*** Begin section ***
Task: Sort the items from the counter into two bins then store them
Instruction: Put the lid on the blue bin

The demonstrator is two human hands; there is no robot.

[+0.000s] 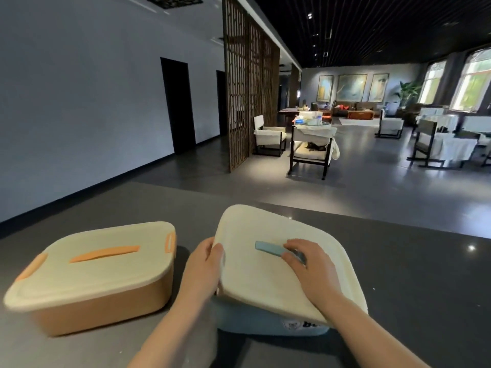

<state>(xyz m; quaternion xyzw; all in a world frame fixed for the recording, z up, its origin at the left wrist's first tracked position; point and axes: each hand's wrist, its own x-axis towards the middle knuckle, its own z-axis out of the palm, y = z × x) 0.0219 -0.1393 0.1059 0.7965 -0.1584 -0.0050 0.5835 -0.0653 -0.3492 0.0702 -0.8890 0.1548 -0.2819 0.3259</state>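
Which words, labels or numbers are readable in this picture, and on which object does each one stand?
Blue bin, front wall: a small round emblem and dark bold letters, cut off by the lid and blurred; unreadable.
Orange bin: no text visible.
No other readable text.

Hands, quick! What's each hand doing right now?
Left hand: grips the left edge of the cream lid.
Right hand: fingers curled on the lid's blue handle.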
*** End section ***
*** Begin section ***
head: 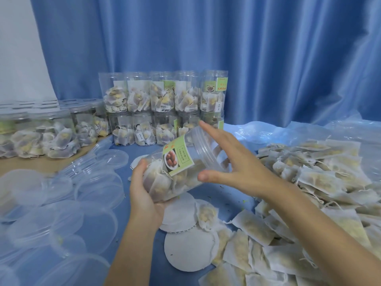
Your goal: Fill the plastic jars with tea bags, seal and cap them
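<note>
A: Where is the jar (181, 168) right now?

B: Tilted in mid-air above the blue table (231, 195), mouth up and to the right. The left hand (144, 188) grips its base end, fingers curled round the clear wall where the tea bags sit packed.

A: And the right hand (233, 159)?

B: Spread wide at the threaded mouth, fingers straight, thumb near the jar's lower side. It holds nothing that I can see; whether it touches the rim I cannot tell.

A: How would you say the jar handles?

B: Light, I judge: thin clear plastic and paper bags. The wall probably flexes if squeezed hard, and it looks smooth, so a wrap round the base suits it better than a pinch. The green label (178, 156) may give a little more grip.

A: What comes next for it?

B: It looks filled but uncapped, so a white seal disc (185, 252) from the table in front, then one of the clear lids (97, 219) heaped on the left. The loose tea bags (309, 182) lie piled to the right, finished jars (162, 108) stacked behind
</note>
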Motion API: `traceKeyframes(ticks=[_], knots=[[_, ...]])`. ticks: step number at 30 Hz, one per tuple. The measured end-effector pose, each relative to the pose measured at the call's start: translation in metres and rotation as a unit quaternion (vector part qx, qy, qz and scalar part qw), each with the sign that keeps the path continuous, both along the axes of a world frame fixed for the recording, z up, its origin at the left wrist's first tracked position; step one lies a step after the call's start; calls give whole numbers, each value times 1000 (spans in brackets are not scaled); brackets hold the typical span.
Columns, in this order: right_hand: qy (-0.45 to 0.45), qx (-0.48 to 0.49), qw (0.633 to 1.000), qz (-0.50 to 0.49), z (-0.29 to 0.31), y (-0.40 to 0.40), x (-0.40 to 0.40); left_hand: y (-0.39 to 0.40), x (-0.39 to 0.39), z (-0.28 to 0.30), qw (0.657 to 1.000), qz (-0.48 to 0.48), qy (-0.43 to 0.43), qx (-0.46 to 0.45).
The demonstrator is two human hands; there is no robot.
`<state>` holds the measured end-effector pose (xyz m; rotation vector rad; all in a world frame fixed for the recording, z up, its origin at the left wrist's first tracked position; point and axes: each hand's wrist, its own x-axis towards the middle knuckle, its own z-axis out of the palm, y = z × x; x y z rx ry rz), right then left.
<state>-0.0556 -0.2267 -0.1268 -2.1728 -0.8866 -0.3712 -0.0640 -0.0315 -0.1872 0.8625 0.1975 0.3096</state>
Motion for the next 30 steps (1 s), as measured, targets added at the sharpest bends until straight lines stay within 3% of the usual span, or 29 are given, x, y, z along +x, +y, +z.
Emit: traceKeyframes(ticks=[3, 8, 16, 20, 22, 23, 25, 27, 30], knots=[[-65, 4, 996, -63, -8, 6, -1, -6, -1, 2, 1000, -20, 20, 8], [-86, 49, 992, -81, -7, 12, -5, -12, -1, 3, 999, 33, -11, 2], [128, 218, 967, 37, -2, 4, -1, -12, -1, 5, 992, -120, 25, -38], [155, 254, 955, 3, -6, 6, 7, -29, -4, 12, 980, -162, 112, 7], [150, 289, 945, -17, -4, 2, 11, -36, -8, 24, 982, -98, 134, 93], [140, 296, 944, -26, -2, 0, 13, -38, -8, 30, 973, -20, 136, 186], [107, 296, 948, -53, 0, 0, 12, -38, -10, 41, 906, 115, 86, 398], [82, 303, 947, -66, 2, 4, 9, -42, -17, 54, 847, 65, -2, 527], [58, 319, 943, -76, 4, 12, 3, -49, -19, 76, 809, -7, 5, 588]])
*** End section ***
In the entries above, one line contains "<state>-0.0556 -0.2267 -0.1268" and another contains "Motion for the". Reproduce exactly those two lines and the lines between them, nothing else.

▸ **Final answer**
<state>-0.0556 -0.2267 -0.1268 -2.1728 -0.8866 -0.3712 -0.0640 -0.0315 -0.1872 0.8625 0.1975 0.3096</state>
Motion for the next 30 steps (1 s), as measured, targets added at the sharpest bends until straight lines stay within 3% of the usual span, or 29 are given, x, y, z along +x, +y, +z.

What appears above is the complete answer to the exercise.